[comp.std.c] C source character set

wittig@gmdzi.UUCP (Georg Wittig) (10/02/89)

May be the follwing are RTFM questions, but I don't have the ANSI C papers;
Harbison & Steele II don't seem to cover it ...

My questions are about the legal characters in a C source programme:

[1] There exist editors that allow you to enter any ASCII character. Consider
    the following program fragment:

		/* in the following lines let @ be the character '\0' */
		int x;
		x = 1 +	/* foo @ bar */
		    2	/* */
		    ;

    Is this program fragment equivalent to

	[a] ``int x; x = 1 + 2;''
	    In this case C compilers cannot use ``fgets'' to read the source
	    lines.

    or  [b] ``int x; x = 1 +   ;''
	    This will result in a syntax error message in later compiler
	    phases.

    What about a '\0' outside a C comment? Does it terminate the current line
    or must it be kept so that a syntax error message will be the result?

    What about a '\0' in a string constant?

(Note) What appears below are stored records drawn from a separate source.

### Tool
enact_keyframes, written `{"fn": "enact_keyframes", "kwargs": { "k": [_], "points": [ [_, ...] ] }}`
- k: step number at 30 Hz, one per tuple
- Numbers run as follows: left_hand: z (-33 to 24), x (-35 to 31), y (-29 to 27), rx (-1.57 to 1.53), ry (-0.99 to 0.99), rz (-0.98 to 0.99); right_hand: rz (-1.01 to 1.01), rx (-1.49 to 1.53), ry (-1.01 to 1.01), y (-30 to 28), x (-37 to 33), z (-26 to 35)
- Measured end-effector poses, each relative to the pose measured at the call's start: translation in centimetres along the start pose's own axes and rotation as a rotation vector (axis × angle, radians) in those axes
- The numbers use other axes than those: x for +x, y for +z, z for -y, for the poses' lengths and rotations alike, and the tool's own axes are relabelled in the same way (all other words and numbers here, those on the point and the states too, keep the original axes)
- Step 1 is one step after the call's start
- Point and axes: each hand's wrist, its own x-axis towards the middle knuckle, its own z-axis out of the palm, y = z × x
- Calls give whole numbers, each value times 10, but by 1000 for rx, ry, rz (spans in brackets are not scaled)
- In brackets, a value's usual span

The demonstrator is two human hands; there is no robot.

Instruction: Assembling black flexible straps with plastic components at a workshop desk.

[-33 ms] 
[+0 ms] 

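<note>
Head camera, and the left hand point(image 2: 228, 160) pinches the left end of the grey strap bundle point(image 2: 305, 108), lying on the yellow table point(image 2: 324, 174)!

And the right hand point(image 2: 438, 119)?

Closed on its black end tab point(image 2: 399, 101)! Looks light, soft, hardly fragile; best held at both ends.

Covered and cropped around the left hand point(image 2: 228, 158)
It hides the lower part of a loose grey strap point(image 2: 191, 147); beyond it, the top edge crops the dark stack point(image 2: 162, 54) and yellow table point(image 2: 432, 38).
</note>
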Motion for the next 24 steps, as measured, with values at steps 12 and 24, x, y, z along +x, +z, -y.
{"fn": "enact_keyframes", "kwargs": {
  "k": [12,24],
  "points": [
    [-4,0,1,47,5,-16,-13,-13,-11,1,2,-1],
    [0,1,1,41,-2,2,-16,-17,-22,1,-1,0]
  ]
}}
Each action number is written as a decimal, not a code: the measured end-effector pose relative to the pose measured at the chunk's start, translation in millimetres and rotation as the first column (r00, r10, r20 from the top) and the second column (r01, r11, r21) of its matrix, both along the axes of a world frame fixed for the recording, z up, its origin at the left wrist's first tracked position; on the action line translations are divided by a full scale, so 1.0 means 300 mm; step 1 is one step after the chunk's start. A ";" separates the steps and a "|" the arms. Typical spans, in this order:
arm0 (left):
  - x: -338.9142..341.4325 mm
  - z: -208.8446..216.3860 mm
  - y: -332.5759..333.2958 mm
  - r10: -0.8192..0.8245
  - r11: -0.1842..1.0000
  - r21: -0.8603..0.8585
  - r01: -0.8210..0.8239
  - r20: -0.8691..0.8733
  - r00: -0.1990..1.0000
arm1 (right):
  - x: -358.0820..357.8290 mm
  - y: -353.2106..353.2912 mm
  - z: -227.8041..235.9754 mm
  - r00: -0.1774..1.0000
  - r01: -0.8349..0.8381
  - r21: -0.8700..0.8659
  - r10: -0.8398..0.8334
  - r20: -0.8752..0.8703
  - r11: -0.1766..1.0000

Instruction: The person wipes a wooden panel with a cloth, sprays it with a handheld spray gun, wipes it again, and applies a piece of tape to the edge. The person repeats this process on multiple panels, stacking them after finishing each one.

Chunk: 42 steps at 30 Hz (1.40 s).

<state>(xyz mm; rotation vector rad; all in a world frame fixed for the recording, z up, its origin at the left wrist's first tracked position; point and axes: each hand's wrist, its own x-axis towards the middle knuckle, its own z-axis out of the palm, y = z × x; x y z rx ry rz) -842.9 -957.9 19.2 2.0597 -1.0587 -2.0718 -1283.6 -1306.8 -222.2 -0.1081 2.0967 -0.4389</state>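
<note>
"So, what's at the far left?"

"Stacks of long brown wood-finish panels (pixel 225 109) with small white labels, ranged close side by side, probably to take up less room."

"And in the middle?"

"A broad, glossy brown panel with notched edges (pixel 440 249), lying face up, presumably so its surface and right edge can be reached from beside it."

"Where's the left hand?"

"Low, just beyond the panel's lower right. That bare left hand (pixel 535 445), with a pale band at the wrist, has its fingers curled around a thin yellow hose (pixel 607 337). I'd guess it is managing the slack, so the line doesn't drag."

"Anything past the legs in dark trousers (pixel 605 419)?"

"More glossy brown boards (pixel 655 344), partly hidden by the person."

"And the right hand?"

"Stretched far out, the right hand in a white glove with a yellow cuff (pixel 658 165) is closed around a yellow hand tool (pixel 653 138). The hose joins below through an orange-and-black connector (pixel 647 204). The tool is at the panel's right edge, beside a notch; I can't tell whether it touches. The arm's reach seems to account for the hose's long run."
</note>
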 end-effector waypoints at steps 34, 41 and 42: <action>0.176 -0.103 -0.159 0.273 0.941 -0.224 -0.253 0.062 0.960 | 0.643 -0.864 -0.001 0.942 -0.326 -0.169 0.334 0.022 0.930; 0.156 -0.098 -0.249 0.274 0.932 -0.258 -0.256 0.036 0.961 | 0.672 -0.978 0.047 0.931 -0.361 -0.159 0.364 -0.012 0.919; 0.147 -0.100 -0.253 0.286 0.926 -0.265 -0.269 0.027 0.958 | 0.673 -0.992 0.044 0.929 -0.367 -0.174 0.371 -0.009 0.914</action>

[2] Furthermore, there are (non-UNIX) operating systems that encode the end of
    a source line by the number of bytes of that line instead of inserting a
    newline character (\x0a or \x0d in ASCII, \x15 in EBCDIC) at the end of
    that line.
    As an example, the line ``abc'' could be encoded as ``\3abc'', and not as
    ``abc\x0d''. In those environments ``[f]getc'' must generate an artificial
    '\n' character at the end of the line. Or am I mistaken?

    What if exactly this artificial '\n' is also a character of the line?
    What is a ``line'' in this context?

    Consider a (perverse looking) macro like the following:

			/* in the following line let @ be the character '\n' */
		#define X(a,b)	foo@#define X(a,b) ((a)+(b))
		i = X(27,38);

    Is this required to pass the preprocessor phase without an error message,
    and if so what is the output of that phase? I can think of at least 5
    different ways to process such a crazy macro.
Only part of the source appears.